ACTION ITEM >> All that is wanted is how many lines in the records below include the string "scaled".

THE DATA >>
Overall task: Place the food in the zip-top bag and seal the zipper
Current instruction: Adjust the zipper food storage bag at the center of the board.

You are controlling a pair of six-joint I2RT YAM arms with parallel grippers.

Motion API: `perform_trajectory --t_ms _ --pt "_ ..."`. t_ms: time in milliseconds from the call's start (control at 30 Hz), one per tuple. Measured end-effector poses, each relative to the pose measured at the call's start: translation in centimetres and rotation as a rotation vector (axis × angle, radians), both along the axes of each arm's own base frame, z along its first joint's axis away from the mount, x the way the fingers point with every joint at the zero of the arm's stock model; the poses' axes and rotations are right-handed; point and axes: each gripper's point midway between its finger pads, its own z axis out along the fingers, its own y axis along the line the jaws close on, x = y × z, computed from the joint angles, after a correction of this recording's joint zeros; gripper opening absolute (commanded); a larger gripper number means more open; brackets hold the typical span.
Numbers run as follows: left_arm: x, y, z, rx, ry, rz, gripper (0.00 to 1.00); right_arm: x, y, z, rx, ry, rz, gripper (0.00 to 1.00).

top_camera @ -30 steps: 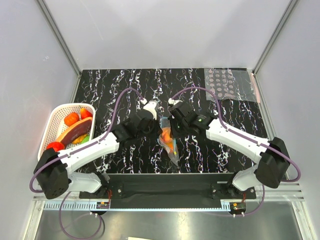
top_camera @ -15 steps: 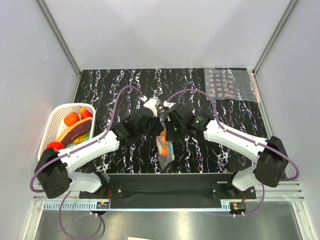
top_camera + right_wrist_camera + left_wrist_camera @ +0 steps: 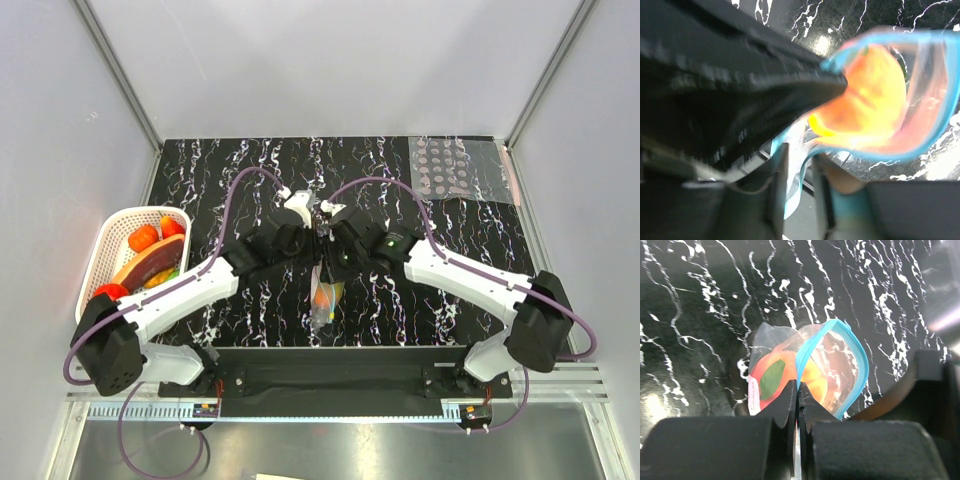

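Note:
The zip-top bag hangs above the table between both grippers, with the food inside. In the left wrist view the orange-and-green fruit and a peach-orange fruit show through the clear film. The light blue zipper bows open in a loop. My left gripper is shut on the zipper strip at the bag's top edge. My right gripper pinches the bag's blue-edged corner, and an orange fruit glows close behind it. In the top view the left gripper and right gripper nearly touch.
A white basket at the left edge holds other toy foods, with a red one at its near end. A clear sheet with grey dots lies at the back right. The black marbled table lies under the bag.
The left gripper has closed in beside the right one at the bag's top. Both have lifted, and the bag has swung from slanting right to hanging straight down.

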Motion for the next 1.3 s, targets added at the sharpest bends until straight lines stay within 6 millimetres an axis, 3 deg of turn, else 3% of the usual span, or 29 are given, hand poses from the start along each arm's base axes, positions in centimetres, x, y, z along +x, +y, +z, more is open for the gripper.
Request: perform_trajectory --t_ms 67,400,533,800,1067,1300 --pt "0.3 0.3 -0.1 0.013 -0.011 -0.002 0.0 -0.1 -0.1 0.2 0.004 -0.002 -0.006 0.43" --pt "0.8 1.1 -0.3 0.057 -0.043 -0.025 0.0 -0.3 -2.5 4.5 0.053 -0.097 -0.068 0.57" --pt "1.0 1.5 -0.4 0.062 -0.036 -0.014 0.0 -0.4 -3.4 4.6 0.032 -0.099 -0.093 0.82" --pt "0.6 2.1 -0.9 0.077 0.0 0.0 0.0 -1.1 -2.6 3.4 0.036 -0.067 -0.078 0.75" --pt "0.3 2.3 -0.3 0.057 0.013 0.019 0.01 -3.0 0.1 0.0 -0.045 -0.041 -0.02 0.73" --pt "0.1 2.5 0.1 0.042 0.034 0.04 0.01 -3.0 0.8 -0.5 -0.086 -0.079 -0.062 0.47"
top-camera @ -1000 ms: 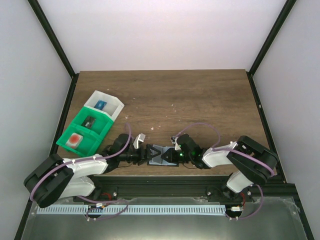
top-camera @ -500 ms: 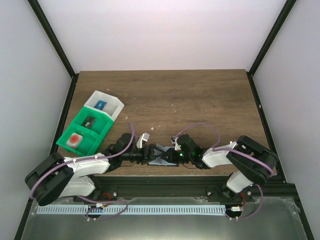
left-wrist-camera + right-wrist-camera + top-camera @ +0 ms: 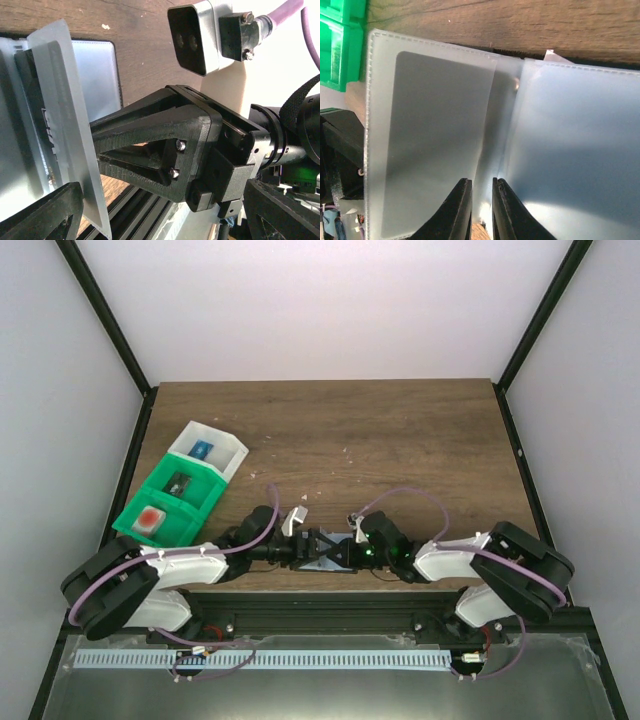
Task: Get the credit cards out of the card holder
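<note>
The card holder [image 3: 320,545] hangs open between my two grippers near the table's front edge. In the right wrist view its two frosted grey-blue pocket panels spread out, and a grey card [image 3: 440,140] sits inside the left pocket. My right gripper [image 3: 482,200] is shut on the holder's middle fold [image 3: 502,130]. It shows in the top view [image 3: 338,552] too. My left gripper [image 3: 162,205] is open, its fingers wide apart to either side of one holder panel [image 3: 55,115] and the right gripper's black fingers [image 3: 150,145]. In the top view the left gripper [image 3: 298,548] sits right by the holder.
A green bin [image 3: 165,502] and a white bin [image 3: 208,450] stand at the left of the table. A small reddish thing [image 3: 152,518] lies in the green bin's near compartment, and a blue thing [image 3: 203,450] in the white bin. The black front rail [image 3: 320,600] runs just behind the grippers.
My left arm has moved right, bringing its gripper up to the holder and the right gripper. The right gripper has kept hold of the holder and shifted slightly.
</note>
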Available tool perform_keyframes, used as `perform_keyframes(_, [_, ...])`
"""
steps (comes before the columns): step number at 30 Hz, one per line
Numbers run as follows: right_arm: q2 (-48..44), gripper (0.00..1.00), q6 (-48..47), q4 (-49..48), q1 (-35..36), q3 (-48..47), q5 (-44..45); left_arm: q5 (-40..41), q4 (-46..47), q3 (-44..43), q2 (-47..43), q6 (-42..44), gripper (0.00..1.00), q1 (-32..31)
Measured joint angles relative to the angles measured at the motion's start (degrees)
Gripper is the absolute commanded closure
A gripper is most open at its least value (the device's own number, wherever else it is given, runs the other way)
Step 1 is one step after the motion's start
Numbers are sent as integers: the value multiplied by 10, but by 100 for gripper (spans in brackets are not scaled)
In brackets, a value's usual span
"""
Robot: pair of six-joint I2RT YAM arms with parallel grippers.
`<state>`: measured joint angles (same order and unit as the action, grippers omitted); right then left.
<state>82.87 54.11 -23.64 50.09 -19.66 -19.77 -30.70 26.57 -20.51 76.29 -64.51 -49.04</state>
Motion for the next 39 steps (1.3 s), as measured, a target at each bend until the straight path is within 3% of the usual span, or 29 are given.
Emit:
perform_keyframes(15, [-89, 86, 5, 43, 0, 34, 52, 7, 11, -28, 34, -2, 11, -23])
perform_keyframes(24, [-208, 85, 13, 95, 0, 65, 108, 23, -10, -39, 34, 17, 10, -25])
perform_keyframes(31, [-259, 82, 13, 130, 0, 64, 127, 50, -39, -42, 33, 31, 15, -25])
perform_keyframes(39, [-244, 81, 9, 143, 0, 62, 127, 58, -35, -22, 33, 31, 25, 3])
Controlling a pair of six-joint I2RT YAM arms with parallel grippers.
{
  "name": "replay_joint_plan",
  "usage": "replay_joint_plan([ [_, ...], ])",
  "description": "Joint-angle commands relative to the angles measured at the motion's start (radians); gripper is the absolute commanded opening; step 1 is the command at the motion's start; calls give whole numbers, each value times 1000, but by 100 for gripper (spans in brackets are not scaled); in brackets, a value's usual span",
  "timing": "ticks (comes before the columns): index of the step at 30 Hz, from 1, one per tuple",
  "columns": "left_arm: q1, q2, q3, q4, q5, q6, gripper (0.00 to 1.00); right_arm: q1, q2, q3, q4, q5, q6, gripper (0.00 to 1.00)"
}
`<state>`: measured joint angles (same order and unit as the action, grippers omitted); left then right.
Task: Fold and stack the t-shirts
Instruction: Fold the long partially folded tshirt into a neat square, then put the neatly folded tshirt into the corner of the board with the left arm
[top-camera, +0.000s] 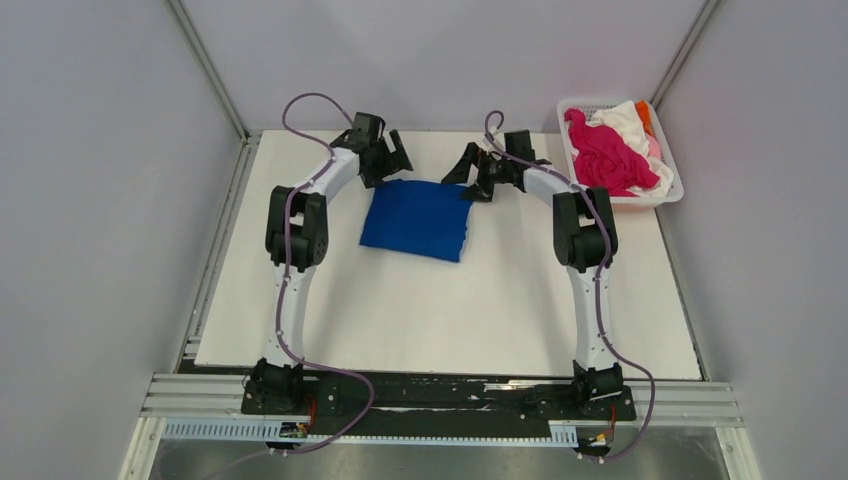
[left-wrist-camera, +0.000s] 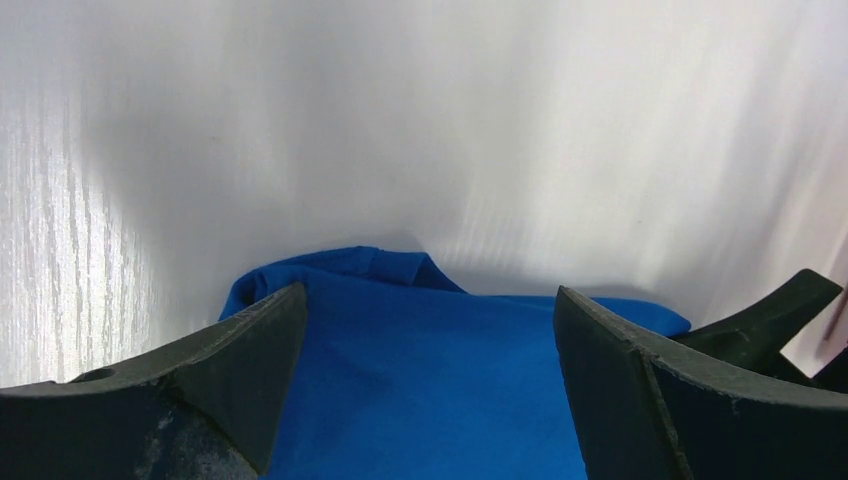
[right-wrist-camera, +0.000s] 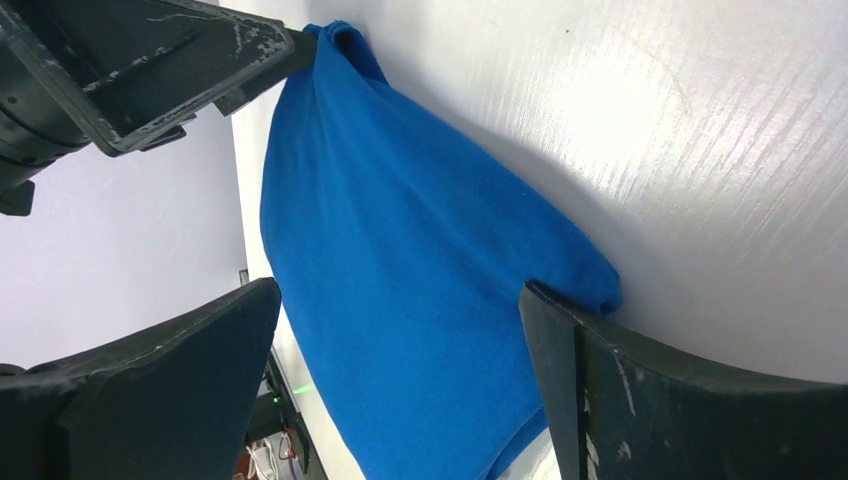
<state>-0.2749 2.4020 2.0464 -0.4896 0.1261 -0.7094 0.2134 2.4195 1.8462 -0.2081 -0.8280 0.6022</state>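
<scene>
Left gripper (left-wrist-camera: 430, 310): jaws wide apart, nothing held. It sits low over the upper left corner of the blue shirt (top-camera: 415, 220), and in its wrist view the cloth lies between and below the fingers.

Right gripper (right-wrist-camera: 395, 300): also wide, nothing held, low at the shirt's upper right corner. One finger stands just beside the rounded fold edge; contact cannot be confirmed.

Blue shirt: lies on the table (top-camera: 450, 310) in the upper centre of the top view, as a compact, roughly rectangular bundle of several layers. No print shows.

Judgement: the fold looks complete or nearly so. The two grippers flank the far edge evenly. That placement suits pinching both corners at once, either for one more fold or to drag the bundle to a stacking spot.

Basket (top-camera: 580, 101): upper right of the top view, well apart from the blue shirt. It holds the magenta shirt (top-camera: 600, 155) on top, with white (top-camera: 625, 118), orange (top-camera: 645, 115) and pink (top-camera: 655, 150) cloth behind it, all crumpled.

Progress, as judged: early. One shirt is folded, the others are untouched, and there is no stack yet.

Risk: the far left corner puckers upward in the left wrist view. A pinch that catches only the top layer there would likely pull the fold open.
</scene>
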Motion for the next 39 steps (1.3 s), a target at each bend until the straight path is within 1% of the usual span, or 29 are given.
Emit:
replay_joint_plan([
  [1,2,48,4,-88,9,-14,100,1,33,3,-13,24,-24,100],
  [4,1,-4,-72,-64,17,-20,100,2,-2,-3,-21,29,-55,100],
  [6,0,-69,-182,-26,14,-21,100,1,-46,7,-41,41,-94,100],
  [8,0,-147,-237,3,-6,-16,100,2,-106,11,-61,79,-129,100],
  [13,-6,-327,-296,13,-77,54,100,1,-286,-61,-90,176,-191,100],
  [17,-7,-428,-362,-30,-170,87,100,1,-460,-250,-93,310,-202,100],
  [18,-7,-459,-397,-35,-206,88,100,2,-499,-303,-91,346,-201,100],
  [20,-7,-502,-458,-43,-233,83,100,1,-579,-419,-86,414,-190,100],
  [22,-7,-537,-529,-32,-222,73,100,1,-656,-530,-76,460,-173,100],
  [25,-7,-559,-630,29,-179,60,100,1,-761,-673,-68,496,-150,100],
  [27,-7,-553,-656,42,-148,53,98,1,-818,-737,-68,519,-145,100],
  [31,-7,-519,-685,74,-74,53,85,2,-901,-816,-82,543,-146,100],
  [32,-7,-506,-688,78,-54,54,79,1,-914,-829,-88,541,-148,100],
  [33,-7,-498,-691,79,-45,55,75,1,-926,-839,-92,537,-151,100],
  [34,-7,-485,-692,75,-36,57,66,1,-940,-847,-98,540,-156,100],
  [35,-7,-479,-696,75,-34,60,61,1,-948,-855,-105,551,-161,100],
  [37,-7,-452,-699,65,-34,66,44,2,-973,-863,-121,582,-167,100],
  [38,-7,-444,-699,62,-31,68,40,1,-980,-866,-129,600,-169,100],
  [39,-7,-428,-700,62,-19,76,30,2,-989,-871,-130,609,-178,100],
])
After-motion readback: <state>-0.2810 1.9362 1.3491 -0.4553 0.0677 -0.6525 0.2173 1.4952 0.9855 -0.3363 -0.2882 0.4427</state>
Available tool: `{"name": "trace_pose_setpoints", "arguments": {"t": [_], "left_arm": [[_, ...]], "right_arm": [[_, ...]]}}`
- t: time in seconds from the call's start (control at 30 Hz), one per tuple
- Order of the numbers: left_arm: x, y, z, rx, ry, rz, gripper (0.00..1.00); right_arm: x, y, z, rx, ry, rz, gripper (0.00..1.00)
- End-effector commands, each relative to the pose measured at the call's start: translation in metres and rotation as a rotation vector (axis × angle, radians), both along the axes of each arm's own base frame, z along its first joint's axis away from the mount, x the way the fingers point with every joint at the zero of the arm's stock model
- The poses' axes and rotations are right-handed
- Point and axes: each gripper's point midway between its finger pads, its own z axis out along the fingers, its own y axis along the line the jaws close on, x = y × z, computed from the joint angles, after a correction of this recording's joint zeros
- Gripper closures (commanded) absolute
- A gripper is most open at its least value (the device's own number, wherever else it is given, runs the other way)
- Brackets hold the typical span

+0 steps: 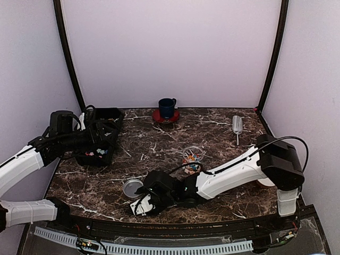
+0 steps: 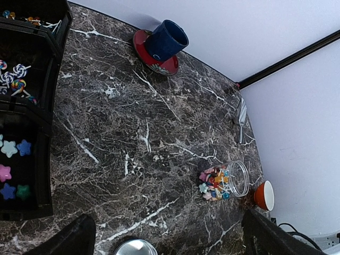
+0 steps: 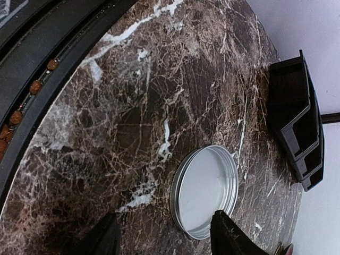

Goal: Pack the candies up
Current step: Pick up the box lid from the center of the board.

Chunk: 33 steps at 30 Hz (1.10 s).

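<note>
The candies (image 2: 214,183) are small multicoloured pieces with thin pale sticks, lying in the bottom of an open clear jar (image 2: 237,178) that stands mid-table and also shows in the top view (image 1: 193,155). More candies (image 2: 9,150), star-shaped and swirled, lie in the black bin (image 1: 102,133) at the left. The jar's silver lid (image 3: 204,191) lies inside-up near the front edge (image 1: 133,187). My right gripper (image 3: 169,241) is open and empty, low beside the lid, with one fingertip (image 3: 229,234) over its rim. My left gripper (image 2: 170,244) is open and empty, held by the bin (image 1: 101,144).
A blue cup (image 1: 167,108) on a red saucer stands at the back centre. A metal scoop (image 1: 237,127) lies at the back right. An orange bowl (image 2: 264,195) sits right of the jar. My right arm (image 1: 234,170) stretches across the front of the table.
</note>
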Motion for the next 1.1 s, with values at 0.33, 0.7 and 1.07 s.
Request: {"name": "trace_pose_setpoints", "arguments": {"t": [0.33, 0.7, 1.07], "left_arm": [[-0.003, 0.004, 0.000, -0.018, -0.004, 0.018, 0.01], [0.001, 0.003, 0.000, -0.029, -0.002, 0.015, 0.01], [0.001, 0.002, -0.001, -0.032, -0.001, 0.009, 0.01]], "right_arm": [[0.021, 0.022, -0.025, -0.011, -0.014, -0.099, 0.54], [0.035, 0.021, -0.035, -0.050, 0.072, -0.153, 0.73], [0.035, 0.020, -0.044, -0.104, 0.170, -0.172, 0.92]]}}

WRITTEN REPLY >> 2